One thing I think I'm resisting here is the suggestion (derived from Sellars) that "I know ..." is not really a factual claim at all, but an offer to defend or to justify my claim, to enter the space of reasons. In "I know X because Y," I'm not taking Y as being my justification or my warrant for claiming that X. I'm thinking of X and Y as being more intimately related than that. If I lack one justification, I might have another. You can swap out Y's. Reasons are things you can "come up with". The Y I'm interested in is not something like the basis for an inference, but more like an explication of what sense in which I'm using the word "know".
So the sense in which the steps of the rite must be capable of being made explicit, that could be that you must be able to say in what sense you meant the word "know". (Is there really more than one sense? Need to come back to that.) And since we do also make inferences based on evidence, can we tell the difference between distinguishing senses of "know" and offering justifications? "It was crowded and I didn't get a good look at him, but I heard him laugh and I'd know that laugh anywhere.
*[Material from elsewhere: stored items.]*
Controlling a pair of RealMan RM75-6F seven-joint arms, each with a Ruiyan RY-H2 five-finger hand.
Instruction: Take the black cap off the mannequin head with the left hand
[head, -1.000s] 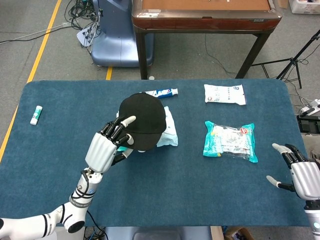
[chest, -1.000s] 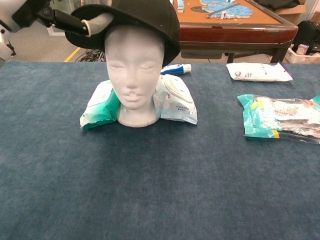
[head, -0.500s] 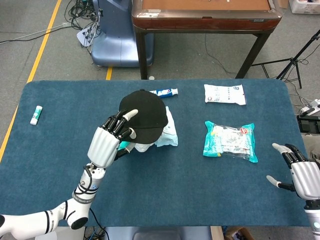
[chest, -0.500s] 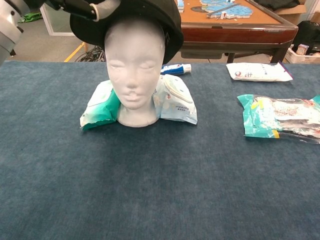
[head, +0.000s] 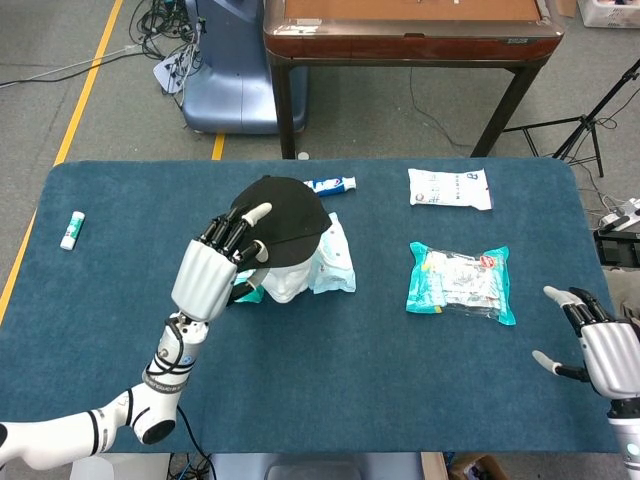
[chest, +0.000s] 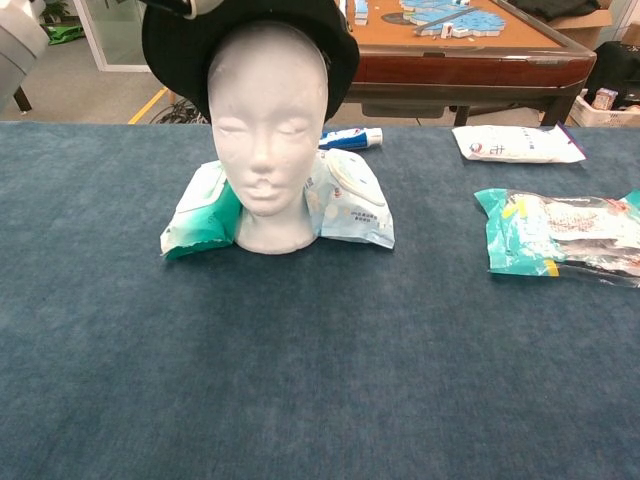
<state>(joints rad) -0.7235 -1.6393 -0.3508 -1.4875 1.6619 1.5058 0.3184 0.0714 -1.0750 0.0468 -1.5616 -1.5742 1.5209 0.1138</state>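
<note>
The black cap (head: 282, 222) is tipped back over the top of the white mannequin head (chest: 268, 130), whose forehead and face now show bare. The cap's underside (chest: 175, 55) frames the head in the chest view. My left hand (head: 212, 270) holds the cap by its brim on the left side, fingers over the top of it. In the chest view only a bit of that hand shows at the upper left edge. My right hand (head: 600, 345) hangs open at the table's right edge, far from the head.
A teal and white wipes pack (chest: 345, 205) lies behind the mannequin's neck. A toothpaste tube (head: 325, 185), a white pouch (head: 450, 188) and a teal snack bag (head: 460, 282) lie to the right. A small white stick (head: 71, 230) lies far left.
My left hand has lifted the cap's brim up and back, baring the mannequin's forehead. The right hand has not moved.
</note>
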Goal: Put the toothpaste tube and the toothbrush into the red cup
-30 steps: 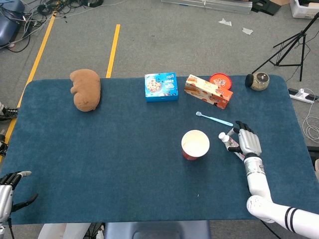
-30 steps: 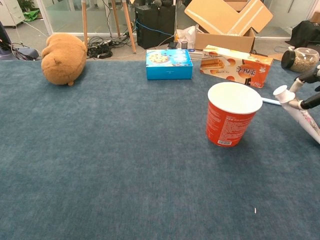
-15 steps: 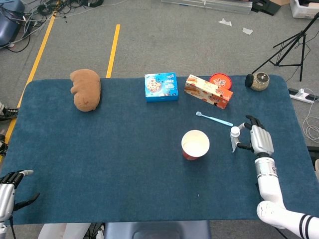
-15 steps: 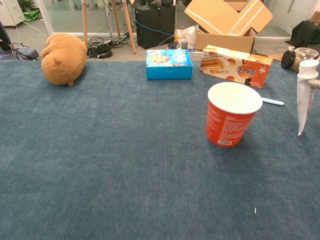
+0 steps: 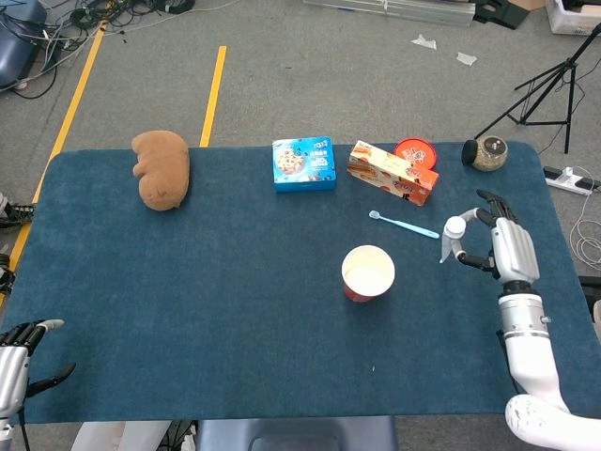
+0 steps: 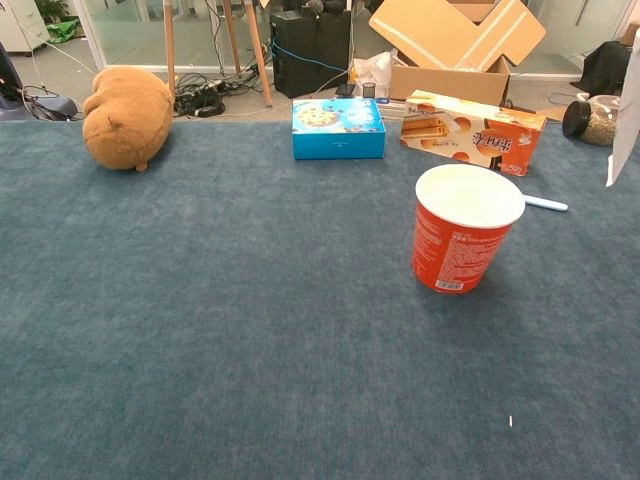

He was there alright." Here's where I would start: one of the absolutely central elements of a knowledge claim like this is "I was there."
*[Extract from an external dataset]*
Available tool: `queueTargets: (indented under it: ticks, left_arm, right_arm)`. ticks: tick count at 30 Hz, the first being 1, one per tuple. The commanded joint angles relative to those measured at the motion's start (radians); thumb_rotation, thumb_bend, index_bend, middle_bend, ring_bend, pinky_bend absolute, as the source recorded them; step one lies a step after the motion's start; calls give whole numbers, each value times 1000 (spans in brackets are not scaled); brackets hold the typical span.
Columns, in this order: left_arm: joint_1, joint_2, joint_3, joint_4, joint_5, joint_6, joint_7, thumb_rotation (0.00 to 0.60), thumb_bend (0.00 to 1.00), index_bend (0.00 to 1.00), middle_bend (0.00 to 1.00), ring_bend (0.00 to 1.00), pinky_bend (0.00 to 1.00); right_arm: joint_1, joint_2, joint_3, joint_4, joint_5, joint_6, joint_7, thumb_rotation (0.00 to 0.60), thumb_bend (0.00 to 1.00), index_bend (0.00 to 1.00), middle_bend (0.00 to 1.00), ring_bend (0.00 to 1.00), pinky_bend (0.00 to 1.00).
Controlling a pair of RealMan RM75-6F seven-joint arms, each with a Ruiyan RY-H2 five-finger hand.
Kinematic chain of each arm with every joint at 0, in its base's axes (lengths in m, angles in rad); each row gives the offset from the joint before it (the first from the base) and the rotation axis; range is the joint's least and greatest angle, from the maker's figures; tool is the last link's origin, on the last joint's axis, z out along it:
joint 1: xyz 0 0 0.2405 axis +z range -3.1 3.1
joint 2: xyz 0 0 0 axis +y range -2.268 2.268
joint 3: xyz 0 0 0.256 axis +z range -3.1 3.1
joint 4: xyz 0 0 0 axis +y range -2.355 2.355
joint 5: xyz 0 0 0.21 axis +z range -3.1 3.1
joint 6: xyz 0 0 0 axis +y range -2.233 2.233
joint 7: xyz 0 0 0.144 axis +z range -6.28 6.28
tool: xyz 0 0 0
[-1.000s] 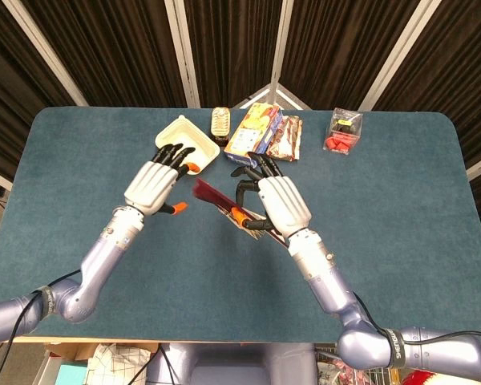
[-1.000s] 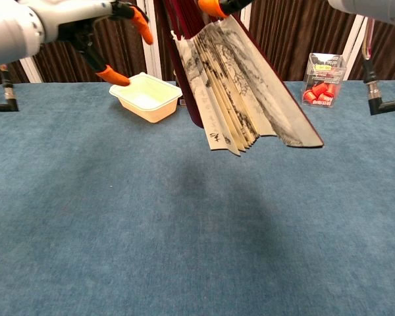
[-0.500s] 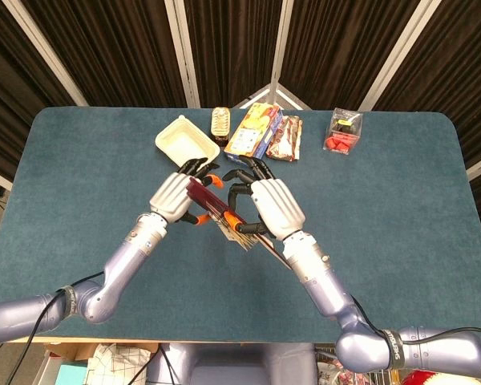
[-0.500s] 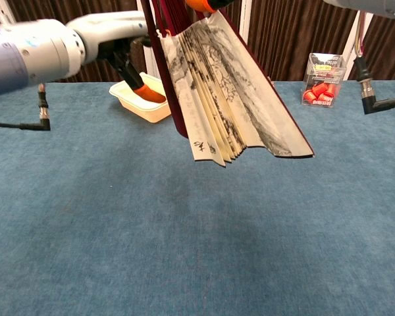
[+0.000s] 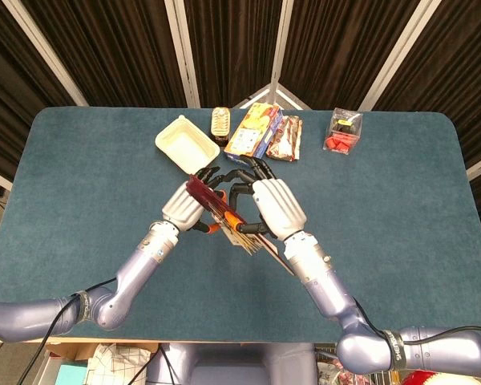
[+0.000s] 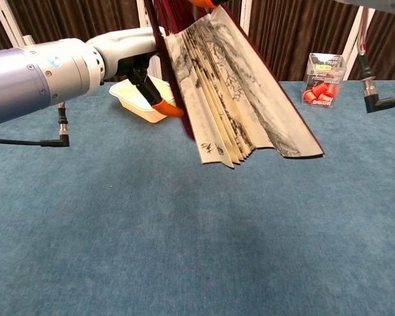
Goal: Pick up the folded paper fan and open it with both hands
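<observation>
Fan partly open, held up in the air above the table, between the two hands; pleats with ink drawing hang down in chest view, dark red guard stick on the left edge. Right hand grips the fan from its right side, fingers curled round the ribs, an orange fingertip showing on the sticks. Left hand is against the fan's left side, dark fingers reaching over the red guard, orange-tipped thumb just under the pleats; can't tell if it really grips the guard or just touches it. In head view the fan runs diagonally between both hands' fingers. Beyond the fingertips: white tray, a small jar, a snack box, a packet. Clear box with red pieces well off to the right hand's far side.
</observation>
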Motion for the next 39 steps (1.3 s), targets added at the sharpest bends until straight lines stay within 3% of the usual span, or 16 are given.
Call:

"I was there" is powerful. Imagine a vet listening to some guys at a bar, talking big about what we should have done in Vietnam or in Afghanistan. "You don't know what you're talking about," he says. "And you do? You some kind of expert?" "I was there." End of debate.
But again (and this is also, I understand, a key point for Williamson) knowing doesn't automatically mean you know that you know. (Knowing is not "luminous.") You can think you know, because you were there, but you weren't paying attention at the crucial moment, or you didn't recognize the significance of what you were seeing, and so on. We need there to be something definitive in the canonical situation, something automatic, but there are so many ways to fall short of that we have to be sensitive to.
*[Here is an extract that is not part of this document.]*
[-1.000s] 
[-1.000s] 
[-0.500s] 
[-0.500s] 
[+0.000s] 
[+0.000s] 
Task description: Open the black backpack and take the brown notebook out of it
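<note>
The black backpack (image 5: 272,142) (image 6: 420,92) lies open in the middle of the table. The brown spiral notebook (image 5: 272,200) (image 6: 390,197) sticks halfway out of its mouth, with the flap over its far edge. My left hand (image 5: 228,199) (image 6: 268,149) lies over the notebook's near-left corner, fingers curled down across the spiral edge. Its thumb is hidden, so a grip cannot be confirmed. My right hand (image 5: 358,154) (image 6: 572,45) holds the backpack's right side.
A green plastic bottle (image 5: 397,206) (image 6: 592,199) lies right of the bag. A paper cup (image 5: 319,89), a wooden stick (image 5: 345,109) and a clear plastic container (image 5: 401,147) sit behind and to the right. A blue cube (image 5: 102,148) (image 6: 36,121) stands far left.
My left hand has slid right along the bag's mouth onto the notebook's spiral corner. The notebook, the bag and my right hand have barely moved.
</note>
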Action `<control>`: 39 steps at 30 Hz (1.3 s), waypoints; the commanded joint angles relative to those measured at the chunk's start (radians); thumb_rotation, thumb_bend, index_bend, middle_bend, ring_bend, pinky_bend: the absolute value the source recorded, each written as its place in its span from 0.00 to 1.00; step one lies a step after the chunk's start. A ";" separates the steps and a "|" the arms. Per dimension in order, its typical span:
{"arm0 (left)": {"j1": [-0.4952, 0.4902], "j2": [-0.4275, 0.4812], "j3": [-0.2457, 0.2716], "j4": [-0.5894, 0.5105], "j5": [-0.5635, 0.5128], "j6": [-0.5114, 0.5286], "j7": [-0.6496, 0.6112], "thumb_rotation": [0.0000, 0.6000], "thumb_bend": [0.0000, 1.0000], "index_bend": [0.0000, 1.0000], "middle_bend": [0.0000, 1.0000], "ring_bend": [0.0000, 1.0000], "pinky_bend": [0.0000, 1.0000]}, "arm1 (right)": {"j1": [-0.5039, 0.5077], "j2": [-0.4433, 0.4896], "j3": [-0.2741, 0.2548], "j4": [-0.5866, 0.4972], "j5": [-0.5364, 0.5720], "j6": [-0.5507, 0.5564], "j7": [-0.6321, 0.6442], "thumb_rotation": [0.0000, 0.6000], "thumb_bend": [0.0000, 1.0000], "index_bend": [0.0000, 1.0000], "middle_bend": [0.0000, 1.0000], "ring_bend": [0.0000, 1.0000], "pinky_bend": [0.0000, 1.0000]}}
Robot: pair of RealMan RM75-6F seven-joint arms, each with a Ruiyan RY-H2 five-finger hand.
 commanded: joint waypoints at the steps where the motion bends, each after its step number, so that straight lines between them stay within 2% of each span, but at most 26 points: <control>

One last bit on justification and "just knowing" without reasons. If we start from some position, with knowledge of some facts, say, and reason from there to something else we are prepared to count as knowledge, something we intend to rely upon, that's a bit like a "save point" in a video game. Calling it knowledge means precisely that you don't have to go back before that, and you can even jettison the reasons you relied on and just keep the conclusion. Knowledge of this sort is detachable from the reasons supporting it. When questioned, you have to check to see if you kept the original reasons; if you did, you have to reconstruct the inference, and if you didn't then you have to reconstruct the whole thing. Maybe it'll turn out your reasons weren't solid, or your inference was faulty. That happens. But in treating, let's just say it, such a belief as knowledge, you're in a way committed to not needing reasons for it anymore. It's a new save point you can treat as as-far-back-as-I-need-to-go.
And that could be one of those cases where we're reaching for a word, "knowledge", because the application here would have some structural similarity to its use elsewhere, even though the cases are actually different. In the situation where I know it was a wolf because I saw it, we are not making an inference and so there's no need to talk of reasons; in the case where we have made what we believe is a successful inference, we no longer seem to need the reasons (we have our save point) and so we call that "knowledge." But they're not really the same sort of thing at all. Knowledge has this strange dual nature, that it can be what you are most able or least able to defend, most willing or least willing to support with reasons.